*WHAT YOU WILL DO:*
The lines from the top of the material through the line with "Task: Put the" are to be set down exactly. Leave the pictures out.

++++ DATA SHOWN ++++

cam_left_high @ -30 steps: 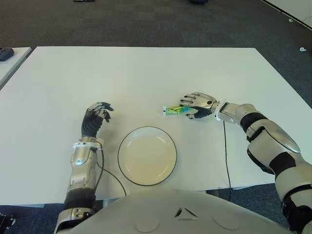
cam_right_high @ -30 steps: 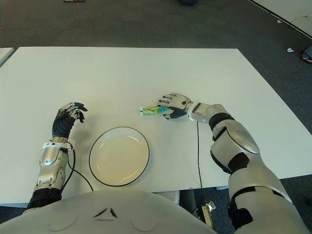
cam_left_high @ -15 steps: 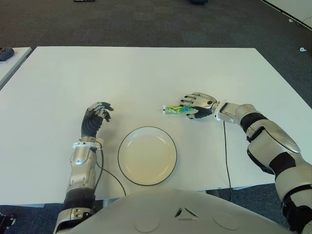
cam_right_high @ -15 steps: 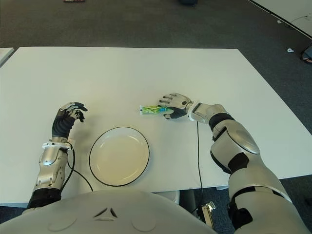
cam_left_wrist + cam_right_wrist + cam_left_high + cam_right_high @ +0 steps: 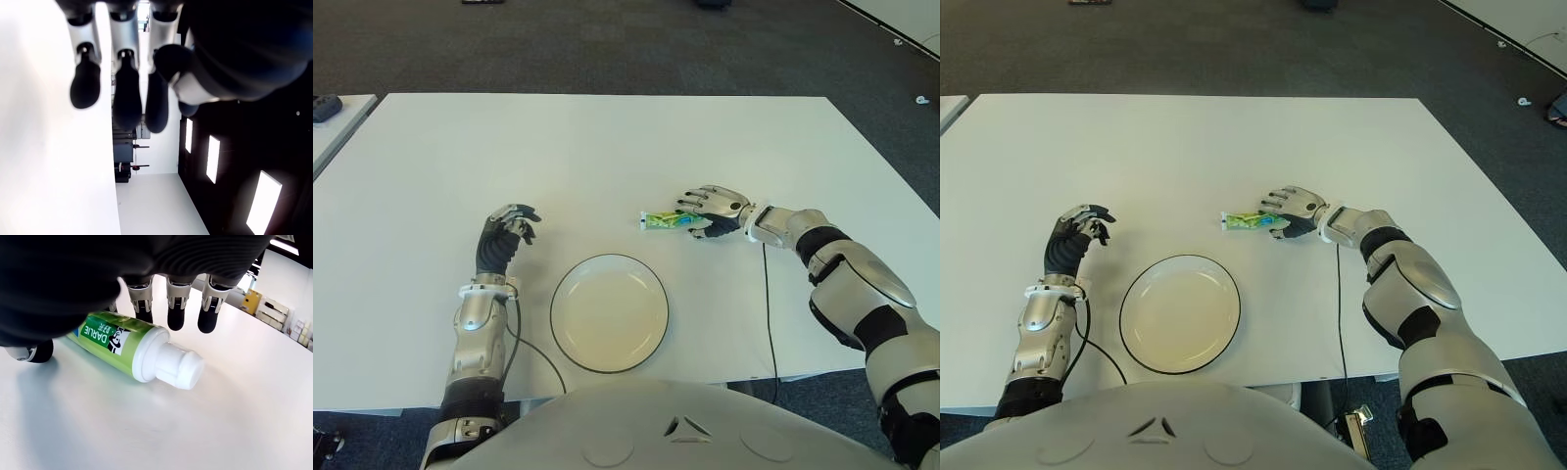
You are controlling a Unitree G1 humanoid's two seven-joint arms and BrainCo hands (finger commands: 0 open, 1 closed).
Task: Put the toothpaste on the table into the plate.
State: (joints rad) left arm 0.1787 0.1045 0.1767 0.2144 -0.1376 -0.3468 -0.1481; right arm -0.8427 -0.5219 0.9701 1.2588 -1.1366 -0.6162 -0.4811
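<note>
Landmark: the white plate (image 5: 609, 312) with a dark rim, seen on the white table (image 5: 607, 147) near the robot-side edge.

The green Darlie toothpaste tube (image 5: 666, 220) is lying flat on the table, beyond the plate and to its right, apart from the rim. Its white cap (image 5: 177, 366) is pointed toward the robot's left, away from the right hand.

The right hand (image 5: 713, 211) is positioned over the tail end of the tube, further right of the plate than the cap. In the right wrist view the fingers (image 5: 175, 301) are arched over the tube with the tips hanging just above the table on its far side, and the thumb (image 5: 34, 351) is seen on the near side. The tube is bracketed but not clamped; no closed grip is visible, and the tube is resting on the table.

The left hand (image 5: 505, 237) is seen to the left of the plate, wrist upright, fingers (image 5: 126, 88) loosely curled, nothing held. Contact with the table cannot be told.

A black cable (image 5: 770, 323) is run across the table to the right of the plate, from the right wrist toward the near edge.
</note>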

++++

*EXERCISE SOLUTION:*
cam_left_high @ -30 steps: 
cam_right_high @ -30 steps: 
cam_left_high @ -15 steps: 
cam_right_high @ -15 steps: 
cam_left_wrist + cam_right_wrist + cam_left_high + cam_right_high @ +0 steps: 
You are controlling a Unitree G1 humanoid's two seven-joint arms and BrainCo hands (finger commands: 0 open, 1 closed).
Task: Put the toothpaste on the table into the plate.

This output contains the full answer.